_Work to be completed_
Lines in the listing below containing the string "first" are to be identified and copied.

_Information supplied_

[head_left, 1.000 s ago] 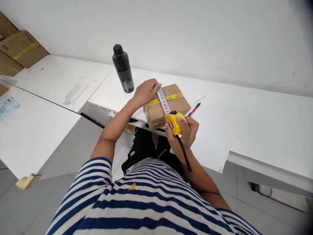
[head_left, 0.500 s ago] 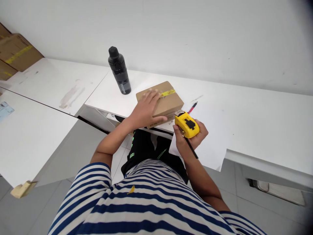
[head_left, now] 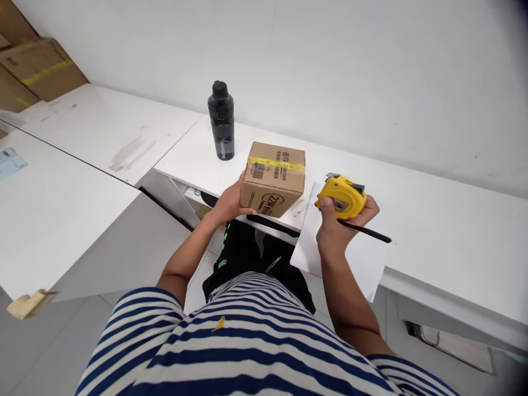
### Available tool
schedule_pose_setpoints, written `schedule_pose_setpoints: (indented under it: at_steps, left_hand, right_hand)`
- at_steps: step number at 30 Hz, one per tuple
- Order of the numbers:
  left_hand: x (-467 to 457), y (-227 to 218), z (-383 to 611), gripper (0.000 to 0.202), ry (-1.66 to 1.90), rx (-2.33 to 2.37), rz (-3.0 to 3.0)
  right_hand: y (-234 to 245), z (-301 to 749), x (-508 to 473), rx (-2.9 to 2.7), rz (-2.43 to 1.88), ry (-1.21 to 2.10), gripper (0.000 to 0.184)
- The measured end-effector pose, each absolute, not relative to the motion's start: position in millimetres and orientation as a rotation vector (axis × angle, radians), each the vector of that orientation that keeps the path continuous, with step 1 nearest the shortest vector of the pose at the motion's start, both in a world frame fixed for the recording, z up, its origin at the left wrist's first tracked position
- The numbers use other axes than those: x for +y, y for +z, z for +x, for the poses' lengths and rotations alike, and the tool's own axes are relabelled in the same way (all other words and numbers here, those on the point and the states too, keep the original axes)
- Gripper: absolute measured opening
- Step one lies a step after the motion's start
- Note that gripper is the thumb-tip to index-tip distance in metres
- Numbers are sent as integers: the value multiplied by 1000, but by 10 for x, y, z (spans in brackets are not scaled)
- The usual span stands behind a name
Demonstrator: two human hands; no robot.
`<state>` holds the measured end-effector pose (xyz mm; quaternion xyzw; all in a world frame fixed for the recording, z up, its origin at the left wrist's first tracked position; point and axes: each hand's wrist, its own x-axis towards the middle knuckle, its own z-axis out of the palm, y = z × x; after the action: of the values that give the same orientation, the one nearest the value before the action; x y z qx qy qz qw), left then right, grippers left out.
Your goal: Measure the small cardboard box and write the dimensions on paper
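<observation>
A small brown cardboard box [head_left: 272, 181] with yellow tape and dark print stands at the table's front edge. My left hand [head_left: 231, 202] grips its left side, thumb on the front face and the other fingers mostly hidden behind it. In my right hand [head_left: 336, 228] is a yellow tape measure [head_left: 341, 197], held just right of the box and above the paper. Its metal end tab pokes out at the upper left, and a black strap [head_left: 367, 231] hangs off to the right. No length of blade is drawn out.
White sheets of paper [head_left: 307, 247] lie under my right hand, overhanging the table edge. A black bottle [head_left: 223, 124] stands upright behind the box to the left. Larger taped cartons [head_left: 49, 69] are stacked at the far left. A wall rises behind the white table [head_left: 445, 220].
My left hand has gone from lying on top of the box to gripping its left side. The box has been turned, showing printed faces. My right hand has shifted right and rotated the tape measure.
</observation>
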<state>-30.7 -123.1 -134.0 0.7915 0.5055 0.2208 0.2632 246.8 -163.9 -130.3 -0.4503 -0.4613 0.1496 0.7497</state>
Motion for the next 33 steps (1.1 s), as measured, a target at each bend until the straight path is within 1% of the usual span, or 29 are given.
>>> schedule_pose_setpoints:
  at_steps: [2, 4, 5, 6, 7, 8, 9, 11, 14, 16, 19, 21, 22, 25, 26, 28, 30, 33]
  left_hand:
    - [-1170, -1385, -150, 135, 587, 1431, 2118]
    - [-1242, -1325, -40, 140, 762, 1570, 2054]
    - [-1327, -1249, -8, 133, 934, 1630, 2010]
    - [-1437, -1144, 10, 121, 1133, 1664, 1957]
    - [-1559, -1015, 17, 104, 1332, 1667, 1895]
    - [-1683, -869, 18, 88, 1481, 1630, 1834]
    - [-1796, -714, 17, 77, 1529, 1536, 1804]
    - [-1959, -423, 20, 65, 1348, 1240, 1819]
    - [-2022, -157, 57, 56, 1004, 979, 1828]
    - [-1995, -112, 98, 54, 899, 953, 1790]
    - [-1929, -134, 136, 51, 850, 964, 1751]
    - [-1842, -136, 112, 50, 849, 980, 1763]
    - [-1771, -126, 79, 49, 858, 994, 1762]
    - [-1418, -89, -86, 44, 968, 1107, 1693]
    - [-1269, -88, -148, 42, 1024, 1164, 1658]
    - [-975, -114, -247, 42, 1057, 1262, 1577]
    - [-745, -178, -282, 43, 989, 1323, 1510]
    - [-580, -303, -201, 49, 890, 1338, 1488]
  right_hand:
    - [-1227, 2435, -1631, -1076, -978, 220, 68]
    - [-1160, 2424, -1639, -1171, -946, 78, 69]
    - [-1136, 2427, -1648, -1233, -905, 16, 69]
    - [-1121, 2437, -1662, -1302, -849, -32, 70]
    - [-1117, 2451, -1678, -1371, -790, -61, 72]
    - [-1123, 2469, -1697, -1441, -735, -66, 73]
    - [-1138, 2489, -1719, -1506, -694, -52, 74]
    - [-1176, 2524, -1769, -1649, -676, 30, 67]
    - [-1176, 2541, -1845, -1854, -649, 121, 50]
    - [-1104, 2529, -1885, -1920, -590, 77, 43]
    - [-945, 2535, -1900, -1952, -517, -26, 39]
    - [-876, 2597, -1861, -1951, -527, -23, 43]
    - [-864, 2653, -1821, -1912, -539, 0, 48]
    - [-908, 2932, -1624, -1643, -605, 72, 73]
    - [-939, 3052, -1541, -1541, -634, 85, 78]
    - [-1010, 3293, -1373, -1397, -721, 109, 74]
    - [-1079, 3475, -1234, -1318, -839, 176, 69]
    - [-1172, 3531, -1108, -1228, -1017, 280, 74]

_Your solution_
- The measured end-effector pose, each absolute, not relative to the motion's start: position in millimetres and orientation as a rotation vector (axis × angle, radians), each the vector of that orientation that keeps the path continuous, with step 1 nearest the shortest vector of the pose at the motion's start, both in a world frame fixed for the recording, z up, its origin at the left wrist's first tracked position
`<state>` holds the measured end-effector pose (xyz mm; quaternion xyzw; all in a world frame fixed for the recording, z up, its origin at the left wrist's first tracked position; point and axes: each hand's wrist, its own x-axis towards the middle knuckle, its own z-axis out of the palm, y = z × x; after the action: of the values that give the same orientation, the one nearest the value before the action; x y z qx qy qz qw), left then right, grippers left out.

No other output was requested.